Nevertheless, for its financial year ended December 2019, the company suffered an after-tax loss of RM46.46 million from RM421.43 million in revenue. It has recorded five consecutive years of losses since FY2015.

MRCB, in which the EPF has 36.2% equity interest, is among the country’s major developers and also has a relatively large construction arm. It controls KL Sentral, the transit-oriented development and rail transport hub in Kuala Lumpur.

According to its FY2020 annual report, MRCB has an urban land bank of 323 acres, pegged at a gross development value of RM32 billion, and an external client construction order book of more than RM21.7 billion.

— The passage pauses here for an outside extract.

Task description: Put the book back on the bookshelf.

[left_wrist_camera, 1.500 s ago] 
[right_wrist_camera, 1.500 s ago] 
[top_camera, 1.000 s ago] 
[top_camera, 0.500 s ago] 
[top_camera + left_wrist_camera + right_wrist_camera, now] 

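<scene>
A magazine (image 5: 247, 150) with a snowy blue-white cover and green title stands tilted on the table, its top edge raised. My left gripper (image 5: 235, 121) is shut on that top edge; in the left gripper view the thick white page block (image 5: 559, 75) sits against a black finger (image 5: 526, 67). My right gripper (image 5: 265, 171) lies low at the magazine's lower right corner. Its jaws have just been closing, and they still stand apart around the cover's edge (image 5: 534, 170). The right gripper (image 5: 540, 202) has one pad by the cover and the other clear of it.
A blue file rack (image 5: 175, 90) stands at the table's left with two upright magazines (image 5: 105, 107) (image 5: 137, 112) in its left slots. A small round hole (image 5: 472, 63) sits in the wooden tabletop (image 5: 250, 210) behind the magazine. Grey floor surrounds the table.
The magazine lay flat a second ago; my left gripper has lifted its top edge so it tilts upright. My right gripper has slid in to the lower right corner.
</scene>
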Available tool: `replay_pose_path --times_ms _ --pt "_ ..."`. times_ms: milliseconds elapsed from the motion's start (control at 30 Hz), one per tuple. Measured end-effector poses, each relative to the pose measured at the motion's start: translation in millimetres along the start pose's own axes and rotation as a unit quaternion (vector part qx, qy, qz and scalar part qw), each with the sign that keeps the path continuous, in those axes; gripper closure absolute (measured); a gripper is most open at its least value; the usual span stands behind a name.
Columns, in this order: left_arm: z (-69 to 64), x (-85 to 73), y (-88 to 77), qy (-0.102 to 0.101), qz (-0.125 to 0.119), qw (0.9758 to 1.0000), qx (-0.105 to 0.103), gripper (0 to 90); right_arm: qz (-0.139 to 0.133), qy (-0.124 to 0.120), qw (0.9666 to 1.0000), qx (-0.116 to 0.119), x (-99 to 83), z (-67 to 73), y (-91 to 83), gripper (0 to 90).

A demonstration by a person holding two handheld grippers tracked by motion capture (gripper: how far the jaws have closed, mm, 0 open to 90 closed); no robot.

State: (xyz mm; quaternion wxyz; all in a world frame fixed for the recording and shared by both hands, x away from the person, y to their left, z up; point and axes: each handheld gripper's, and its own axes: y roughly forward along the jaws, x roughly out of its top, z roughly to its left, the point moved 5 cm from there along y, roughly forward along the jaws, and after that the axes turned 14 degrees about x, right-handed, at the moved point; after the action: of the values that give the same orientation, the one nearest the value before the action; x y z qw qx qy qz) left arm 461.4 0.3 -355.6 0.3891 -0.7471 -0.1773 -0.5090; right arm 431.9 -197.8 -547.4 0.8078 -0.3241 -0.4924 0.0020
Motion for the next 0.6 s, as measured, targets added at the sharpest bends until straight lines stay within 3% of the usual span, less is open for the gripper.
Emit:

For its six months ended June this year, the company suffered a net loss of RM27.21 million from RM452.46 million in revenue. For the corresponding period a year ago, it had a net loss of RM204.81 million from RM592.93 million in sales.

As at end-June, the company had deposits, cash and bank balances of RM426.13 million, long-term borrowings of RM1.23 billion and short-term debt commitments of RM710.37 million. At the end of the period in review, MRCB had retained earnings of RM115.34 million.

At its close of 38.5 sen last Friday, MRCB’s market capitalisation amounted to RM1.72 billion.